Pechino (AsiaNews/Agenzie) – Nel secondo trimestre 2010 l’economia della Cina ha subito un rallentamento, forse dovuto a una politica monetaria più accorta e alla conclusione dello stimolo dato nell’anno precedente a causa della crisi globale.
 
L’Ufficio nazionale delle statistiche ha diffuso oggi le cifre: la crescita del Pil è stata del 10,3%, inferiore rispetto al primo trimestre, dell’11,9%.
 
Altri dati mostrano che il freno ai crediti voluto dal governo per raffreddare l’economia, sta avendo i suoi effetti. L’inflazione in giugno è stata del 2,9% (in maggio era del 3,1); la crescita industriale è scesa al 13,7%; mentre in maggio era del 16,5.
 
Ma quella che sembra un’economia sotto controllo, a molti appare come un segnale di crisi.

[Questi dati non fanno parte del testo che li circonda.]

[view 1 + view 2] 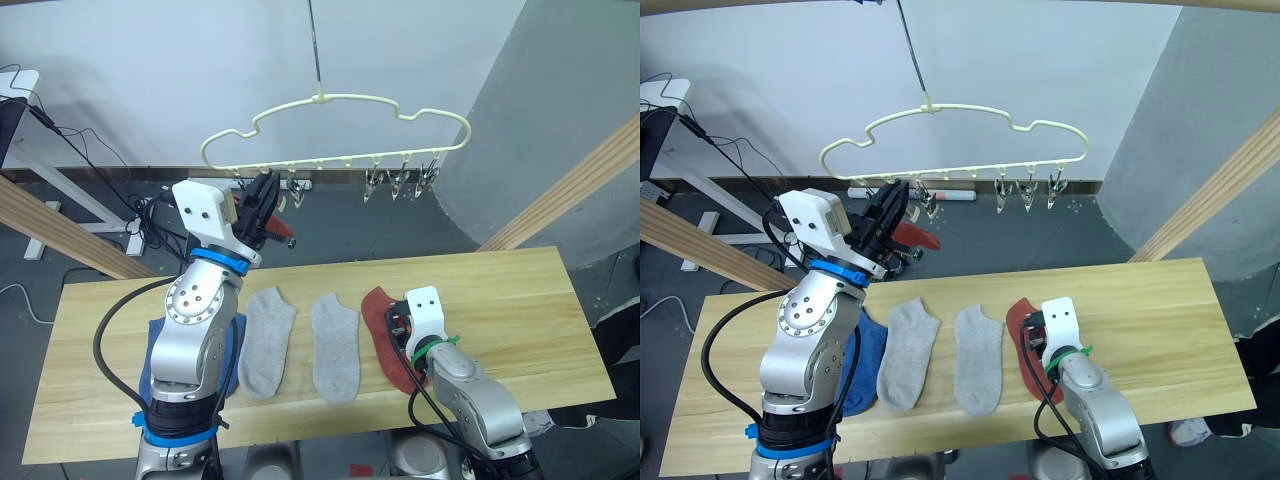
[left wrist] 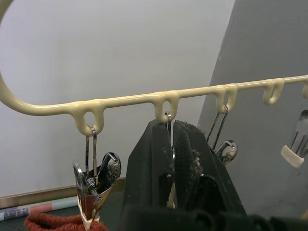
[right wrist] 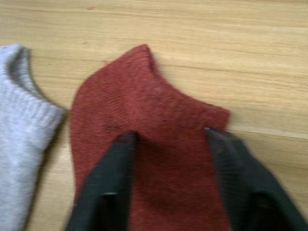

Il timore di una bolla speculativa soprattutto nel settore delle costruzioni, ha portato il governo a frenare prestiti, riducendo la domanda per materiali da costruzione, materie prime, minerali, ecc… Il leggero apprezzamento dello yuan sta rendendo più difficile l’esportazione di prodotti cinesi e riducendo la produzione. Ciò aumenta la disoccupazione e naturalmente i consumi.